WHAT IS REQUIRED: The result should be every line of the listing that holds the word "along".

DATA SEGMENT:
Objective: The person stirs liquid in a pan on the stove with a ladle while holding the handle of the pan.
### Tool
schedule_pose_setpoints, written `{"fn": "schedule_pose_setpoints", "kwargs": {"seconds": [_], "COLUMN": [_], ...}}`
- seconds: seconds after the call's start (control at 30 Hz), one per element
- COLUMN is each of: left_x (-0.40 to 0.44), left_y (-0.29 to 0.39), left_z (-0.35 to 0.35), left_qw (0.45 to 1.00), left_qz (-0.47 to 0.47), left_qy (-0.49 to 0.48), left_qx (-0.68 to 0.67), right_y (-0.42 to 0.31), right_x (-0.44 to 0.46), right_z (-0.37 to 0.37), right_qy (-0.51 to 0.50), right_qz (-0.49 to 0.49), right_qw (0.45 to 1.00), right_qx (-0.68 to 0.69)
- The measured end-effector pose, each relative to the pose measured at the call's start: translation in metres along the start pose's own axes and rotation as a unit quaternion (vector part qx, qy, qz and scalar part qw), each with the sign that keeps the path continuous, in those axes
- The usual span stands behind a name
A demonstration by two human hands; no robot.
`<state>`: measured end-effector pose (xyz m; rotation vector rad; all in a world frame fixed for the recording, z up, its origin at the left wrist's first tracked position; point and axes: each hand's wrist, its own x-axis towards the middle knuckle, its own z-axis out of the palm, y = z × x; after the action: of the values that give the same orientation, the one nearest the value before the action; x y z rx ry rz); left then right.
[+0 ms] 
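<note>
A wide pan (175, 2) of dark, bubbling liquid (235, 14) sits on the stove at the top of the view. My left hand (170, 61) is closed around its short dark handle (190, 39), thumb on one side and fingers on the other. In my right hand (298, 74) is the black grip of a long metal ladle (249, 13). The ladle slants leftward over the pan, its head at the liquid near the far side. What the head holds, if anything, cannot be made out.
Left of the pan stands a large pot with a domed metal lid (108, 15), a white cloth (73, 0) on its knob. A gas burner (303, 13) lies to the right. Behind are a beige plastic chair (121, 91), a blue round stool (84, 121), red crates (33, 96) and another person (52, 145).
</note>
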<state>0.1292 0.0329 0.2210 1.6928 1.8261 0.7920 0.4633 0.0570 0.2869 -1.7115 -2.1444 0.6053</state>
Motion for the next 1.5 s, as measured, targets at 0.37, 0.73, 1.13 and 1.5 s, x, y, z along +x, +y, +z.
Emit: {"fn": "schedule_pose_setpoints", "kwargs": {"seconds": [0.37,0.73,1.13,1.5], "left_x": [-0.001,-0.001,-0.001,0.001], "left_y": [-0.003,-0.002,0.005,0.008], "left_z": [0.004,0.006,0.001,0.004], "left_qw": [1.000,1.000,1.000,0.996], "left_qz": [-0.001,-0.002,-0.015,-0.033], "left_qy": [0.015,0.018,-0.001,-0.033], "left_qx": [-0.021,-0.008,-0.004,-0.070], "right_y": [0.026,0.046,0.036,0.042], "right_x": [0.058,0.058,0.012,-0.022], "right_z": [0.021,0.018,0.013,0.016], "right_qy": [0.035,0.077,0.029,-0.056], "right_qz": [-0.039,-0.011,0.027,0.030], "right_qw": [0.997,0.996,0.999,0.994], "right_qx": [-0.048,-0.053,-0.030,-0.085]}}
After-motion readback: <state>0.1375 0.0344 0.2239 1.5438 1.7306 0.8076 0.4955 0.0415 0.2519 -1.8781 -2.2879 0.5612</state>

REPLY TO THE EXERCISE:
- The measured end-effector pose, each relative to the pose measured at the call's start: translation in metres along the start pose's own axes and rotation as a unit quaternion (vector part qx, qy, qz and scalar part qw), each with the sign that keeps the path continuous, in those axes
Motion for the next 1.5 s, as measured, targets at 0.37, 0.73, 1.13 and 1.5 s, x, y, z along +x, +y, +z.

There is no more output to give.